Etant donné que la liturgie est « une expérience visant à la conversion de la vie, à travers l’assimilation de la façon de penser et de se comporter du Seigneur, la formation liturgique ne peut se limiter à offrir simplement des connaissances – cela est une erreur -, même si elles sont nécessaires, sur les livres liturgiques, et encore moins à préserver la mise en application des disciplines rituelles ». Il s’agit donc avant tout, comme cela vient d’être dit, d’aider concrètement les fidèles à « mieux intérioriser la prière de l’Eglise » et « à l’aimer comme une expérience de rencontre avec le Seigneur et avec nos frères », c’est-à-dire de permettre que « la liturgie puisse accomplir sa fonction formatrice et transformatrice ».

Pour aborder ainsi la liturgie – « une vie qui forme », comme le pape l’a dit plus haut – « il faut que les pasteurs et les laïcs soient accompagnés à en saisir la signification et le langage symbolique, y compris l’art, le chant et la musique au service du mystère célébré, ainsi que le silence ». Il n’est pas neutre à cet égard, fait remarquer le pape, que « le Catéchisme de l’Eglise catholique adopte la voie mystagogique pour illustrer la liturgie, en en valorisant les prières et les signes. La mystagogie : voilà une voie appropriée pour entrer dans le mystère de la liturgie, dans la rencontre vivante avec le Seigneur crucifié et ressuscité. Mystagogie signifie découvrir la vie nouvelle que nous avons reçue dans le peuple de Dieu à travers les sacrements, et redécouvrir sans cesse la beauté de la renouveler ».

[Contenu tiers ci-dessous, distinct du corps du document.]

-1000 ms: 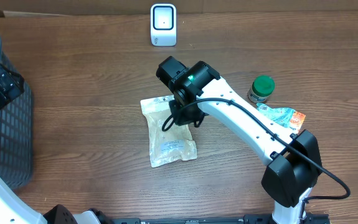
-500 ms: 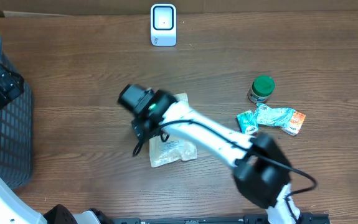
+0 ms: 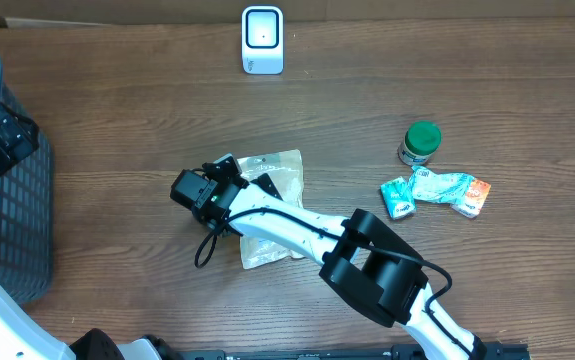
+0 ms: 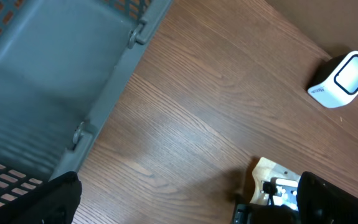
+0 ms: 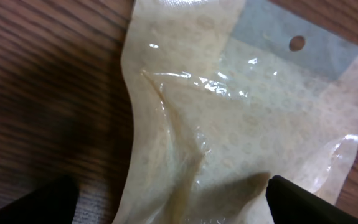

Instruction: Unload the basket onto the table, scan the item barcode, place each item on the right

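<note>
R tool (image 5: 172, 196) apart over pouch (image 5: 228, 118), arm (image 3: 287, 225) hides pouch mid, L tool (image 4: 188, 193) apart, mostly cropped

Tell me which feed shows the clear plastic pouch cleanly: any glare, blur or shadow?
Overhead: sharp and evenly lit, but the right arm covers part of the clear plastic pouch. Right wrist: close and soft, glints on the creases, dark shadow on the wooden table at left. Left wrist: clear, only a pouch corner at the bottom edge.
</note>
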Robot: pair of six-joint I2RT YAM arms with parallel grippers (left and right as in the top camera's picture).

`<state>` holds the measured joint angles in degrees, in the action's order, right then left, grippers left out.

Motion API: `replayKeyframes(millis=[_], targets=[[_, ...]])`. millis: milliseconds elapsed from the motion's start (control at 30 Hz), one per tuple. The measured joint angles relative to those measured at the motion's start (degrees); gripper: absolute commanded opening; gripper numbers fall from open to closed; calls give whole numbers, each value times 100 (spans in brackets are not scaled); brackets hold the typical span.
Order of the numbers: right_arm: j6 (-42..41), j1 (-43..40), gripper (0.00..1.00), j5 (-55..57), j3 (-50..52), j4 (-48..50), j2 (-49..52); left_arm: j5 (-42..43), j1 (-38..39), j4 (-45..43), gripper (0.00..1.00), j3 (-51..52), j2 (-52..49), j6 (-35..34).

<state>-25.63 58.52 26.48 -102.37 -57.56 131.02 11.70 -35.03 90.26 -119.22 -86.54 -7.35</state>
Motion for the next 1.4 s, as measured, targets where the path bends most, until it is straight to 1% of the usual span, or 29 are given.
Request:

Le pape conclut en rappelant l’insistance du Concile sur la formation liturgique des clercs (cf. Const. Sacrosanctum Concilium, n. 14) et en faisant observer que la formation initiale ne suffit pas : comme l’expérience le montre, « il faut cultiver la formation permanente des clercs et des laïcs, en particulier de ceux qui sont engagés dans les ministères au service de la liturgie. La formation pas une seule fois, mais permanente », une idée à diffuser largement.

Au-delà des membres de la Congrégation pour le Culte divin et la discipline des sacrements réunis ce 14 février 2019 en assemblée plénière, ces propos ainsi que exhortation finale du discours rejoindront aisément tous ceux qui s’engagent dans le service la liturgie : « Chers frères et sœurs, nous sommes tous appelés à approfondir et à raviver notre formation liturgique. La liturgie, en effet, est la voie maîtresse à travers laquelle passe la vie chrétienne à chaque étape de sa croissance. Vous avez donc devant vous une grande et belle tâche : travailler pour que le peuple de Dieu redécouvre la beauté de rencontrer le Seigneur dans la célébration de ses mystères et, qu’en le rencontrant, il ait la vie en son nom ».

Discours du pape François, 14 février 2019, mis en forme par le SNPLS

[1] On trouvera dans le texte original de l’audience les recommandations du pape quant à l’état d’esprit de ce travail : une « constante collaboration pleine de confiance réciproque, vigilante et créative, entre les conférences épiscopales et le dicastère du Siège apostolique qui exerce la tâche de promouvoir la sainte liturgie ».